В конторе Торвен был вознагражден за свои мучения. Согласно сезонному расписанию, первая половина осени считалась летом, а значит, в каждом «нележансе», как остроумно выразился дежурный вагенмейстер, для пассажиров резервировалось шесть мест. Вторая половина осени числилась зимой, и мест становилось меньше в полтора раза. Ровно столько занимали объемистые шубы господ, решивших оставить промерзший насквозь Петербург.
Зимой пятерке беглецов пришлось бы распределяться по двум дилижансам. Сейчас же они поместились в один, отправлявшийся на Ригу завтра, в полдень. Рейс был дополнительный, и места не успели разобрать.

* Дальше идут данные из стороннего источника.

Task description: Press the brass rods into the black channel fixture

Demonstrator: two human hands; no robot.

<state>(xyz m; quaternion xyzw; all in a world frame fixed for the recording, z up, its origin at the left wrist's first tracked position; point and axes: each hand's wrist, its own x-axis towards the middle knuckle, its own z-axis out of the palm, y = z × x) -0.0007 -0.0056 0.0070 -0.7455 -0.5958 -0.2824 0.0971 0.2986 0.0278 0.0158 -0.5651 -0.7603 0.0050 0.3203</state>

– Пять билетов? – вагенмейстер сделал запись в книге учета. – Не опаздывайте, сударь, ждать не станем. В эдакую слякоть больше девяти верст в час никак не сладить. А нам до темноты кровь из носу надо в Волосове быть. Не в лесу же ночевать, а? Пожалте пятьсот рубликов…
Дождь снаружи усилился. Раскрыв зонтик, Пин-эр взяла Торвена под локоть. Он хотел было отобрать зонт у китаянки, ибо мужчине приличествует брать даму под опеку… Увы, ничего не получилось. Китаянка вцепилась в бамбуковую ручку – клещами не отодрать. Наверное, почуяла голос родины – бамбук, не осина! Она указала на трость Зануды, потом – на его больную ногу и осуждающе фыркнула.
– Торвен! Матка Боска! Куда ни сунусь, везде ты…
Перед ними стоял Станислас Пупек. Подняв воротник шинели, надвинув на брови суконную фуражку с красным околышем, отставной корнет высунул наружу один нос – и часто-часто шмыгал им: от насморка или от радости встречи. Складывалось впечатление, что Пупек с рассвета на улице и изрядно продрог.
– Далеко собрался, брат Торвен?
– В Ригу.
– А я – в Ревель.[51] Тетушка хворает, надо присутствовать. Наследство, будь оно неладно! – хочешь, не хочешь, кланяйся старой клуше… Целую ручки ясной панне!